Rourke distanziert sich von Spendenaufruf
Rourke selbst reagiert jedoch empört. In einem Instagram-Video distanziert sich der 73-Jährige klar von der Aktion und greift zu drastischen Worten: "Jemand hat eine Art Stiftung oder Fonds für mich eingerichtet, damit ich Geld spenden kann, wie bei einer Wohltätigkeitsorganisation. Und das bin ich nicht, ok? Wenn ich Geld bräuchte, ich würde nicht um verdammte Wohltätigkeit bitten." Er wisse nicht, wer die Kampagne ins Leben gerufen habe, und bezeichnet sie als "wirklich peinlich". Sollten Fans bereits gespendet haben, fordert er sie auf, ihr Geld zurückzufordern.
"Ich habe zu viel Stolz"
Der Schauspieler räumt finanzielle Schwierigkeiten ein, betont jedoch, dass er Hilfe ausschließlich im privaten Umfeld angenommen habe. "Ich habe mir Geld von einem wirklich guten Freund von mir geliehen", sagt Rourke. Die Pandemie und der Autorenstreik hätten seine Einnahmen stark beeinträchtigt. Zugleich schildert er gravierende Mängel an seinem Mietobjekt und kündigt rechtliche Schritte an.

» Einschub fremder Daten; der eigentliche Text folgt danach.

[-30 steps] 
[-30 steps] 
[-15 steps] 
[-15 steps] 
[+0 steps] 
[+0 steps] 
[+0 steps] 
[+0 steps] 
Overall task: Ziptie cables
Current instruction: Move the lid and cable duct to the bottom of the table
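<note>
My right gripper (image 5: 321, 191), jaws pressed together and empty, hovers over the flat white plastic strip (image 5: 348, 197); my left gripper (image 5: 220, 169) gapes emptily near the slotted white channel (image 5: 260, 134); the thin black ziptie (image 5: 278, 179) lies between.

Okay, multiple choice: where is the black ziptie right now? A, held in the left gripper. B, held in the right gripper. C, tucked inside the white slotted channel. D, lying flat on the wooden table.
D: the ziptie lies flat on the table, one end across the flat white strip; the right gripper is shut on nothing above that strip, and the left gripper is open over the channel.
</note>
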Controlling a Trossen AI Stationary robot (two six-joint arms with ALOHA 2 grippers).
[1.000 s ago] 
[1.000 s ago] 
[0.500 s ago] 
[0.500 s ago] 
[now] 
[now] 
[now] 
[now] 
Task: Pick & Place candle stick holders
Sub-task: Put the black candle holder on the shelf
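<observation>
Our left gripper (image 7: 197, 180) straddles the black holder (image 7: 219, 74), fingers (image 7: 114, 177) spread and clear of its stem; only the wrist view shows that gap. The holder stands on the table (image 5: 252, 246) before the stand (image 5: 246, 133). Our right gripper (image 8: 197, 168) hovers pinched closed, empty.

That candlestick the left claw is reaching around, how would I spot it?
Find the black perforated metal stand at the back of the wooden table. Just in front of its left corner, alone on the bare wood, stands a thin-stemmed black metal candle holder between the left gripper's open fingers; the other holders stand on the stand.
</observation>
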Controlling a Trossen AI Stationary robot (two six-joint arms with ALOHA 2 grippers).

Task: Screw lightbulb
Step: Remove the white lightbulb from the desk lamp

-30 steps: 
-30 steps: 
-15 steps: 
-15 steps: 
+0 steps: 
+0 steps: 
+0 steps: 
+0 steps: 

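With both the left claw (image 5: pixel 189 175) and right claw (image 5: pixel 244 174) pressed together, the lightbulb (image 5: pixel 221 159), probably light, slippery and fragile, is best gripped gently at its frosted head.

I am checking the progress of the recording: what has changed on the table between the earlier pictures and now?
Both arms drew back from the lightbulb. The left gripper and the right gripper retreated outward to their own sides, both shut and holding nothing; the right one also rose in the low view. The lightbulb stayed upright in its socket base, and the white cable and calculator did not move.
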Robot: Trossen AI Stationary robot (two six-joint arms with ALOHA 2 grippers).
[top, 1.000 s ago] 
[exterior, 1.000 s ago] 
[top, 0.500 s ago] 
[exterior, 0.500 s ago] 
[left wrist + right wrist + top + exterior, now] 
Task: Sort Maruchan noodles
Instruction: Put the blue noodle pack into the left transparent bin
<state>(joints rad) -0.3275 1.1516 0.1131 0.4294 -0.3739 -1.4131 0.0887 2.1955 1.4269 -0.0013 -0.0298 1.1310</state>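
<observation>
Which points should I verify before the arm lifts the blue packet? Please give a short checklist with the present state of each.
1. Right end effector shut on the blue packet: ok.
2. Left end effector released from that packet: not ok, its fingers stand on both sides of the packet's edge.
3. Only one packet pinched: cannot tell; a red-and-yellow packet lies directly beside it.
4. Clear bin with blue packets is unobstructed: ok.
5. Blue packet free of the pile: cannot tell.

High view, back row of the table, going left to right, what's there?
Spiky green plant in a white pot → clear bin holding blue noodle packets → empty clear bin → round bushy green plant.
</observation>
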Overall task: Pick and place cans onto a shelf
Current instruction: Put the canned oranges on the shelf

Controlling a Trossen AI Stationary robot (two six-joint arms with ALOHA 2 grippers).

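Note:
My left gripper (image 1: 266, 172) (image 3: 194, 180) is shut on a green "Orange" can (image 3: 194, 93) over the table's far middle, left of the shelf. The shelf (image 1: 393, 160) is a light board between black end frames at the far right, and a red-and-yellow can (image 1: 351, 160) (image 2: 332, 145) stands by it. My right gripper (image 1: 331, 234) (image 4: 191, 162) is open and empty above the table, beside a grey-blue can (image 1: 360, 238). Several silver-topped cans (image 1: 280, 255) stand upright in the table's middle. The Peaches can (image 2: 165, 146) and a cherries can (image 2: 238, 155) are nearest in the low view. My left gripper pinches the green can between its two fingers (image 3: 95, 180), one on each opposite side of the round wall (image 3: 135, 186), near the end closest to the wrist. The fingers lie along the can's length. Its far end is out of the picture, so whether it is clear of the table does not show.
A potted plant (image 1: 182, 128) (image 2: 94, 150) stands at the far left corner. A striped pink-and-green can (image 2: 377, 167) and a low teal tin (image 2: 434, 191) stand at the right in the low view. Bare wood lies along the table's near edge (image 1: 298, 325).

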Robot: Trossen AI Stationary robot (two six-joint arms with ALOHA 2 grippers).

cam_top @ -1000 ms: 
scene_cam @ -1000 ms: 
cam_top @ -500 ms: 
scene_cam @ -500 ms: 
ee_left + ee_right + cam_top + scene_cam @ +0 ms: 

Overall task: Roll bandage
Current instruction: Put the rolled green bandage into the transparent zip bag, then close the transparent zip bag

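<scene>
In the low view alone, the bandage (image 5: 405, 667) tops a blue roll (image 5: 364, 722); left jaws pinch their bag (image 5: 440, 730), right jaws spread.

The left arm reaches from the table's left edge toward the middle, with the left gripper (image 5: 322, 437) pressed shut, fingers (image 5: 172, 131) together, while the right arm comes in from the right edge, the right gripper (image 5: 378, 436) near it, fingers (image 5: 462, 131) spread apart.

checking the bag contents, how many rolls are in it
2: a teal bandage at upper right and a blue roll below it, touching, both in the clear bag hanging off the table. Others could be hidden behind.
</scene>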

"Ich bin sehr dankbar für das, was ich habe. Ich habe ein Dach über dem Kopf. Ich habe Essen. Hier, schau mal, ich habe Bananen. Alles ist in Ordnung. Bitte hol dir einfach dein Geld zurück, ich brauche das Geld von niemandem und würde so etwas nicht tun. Ich habe zu viel Stolz. Das ist einfach nicht mein Stil. In Ordnung. Vielen Dank, dass du dir das angehört hast", stellt Rourke klar.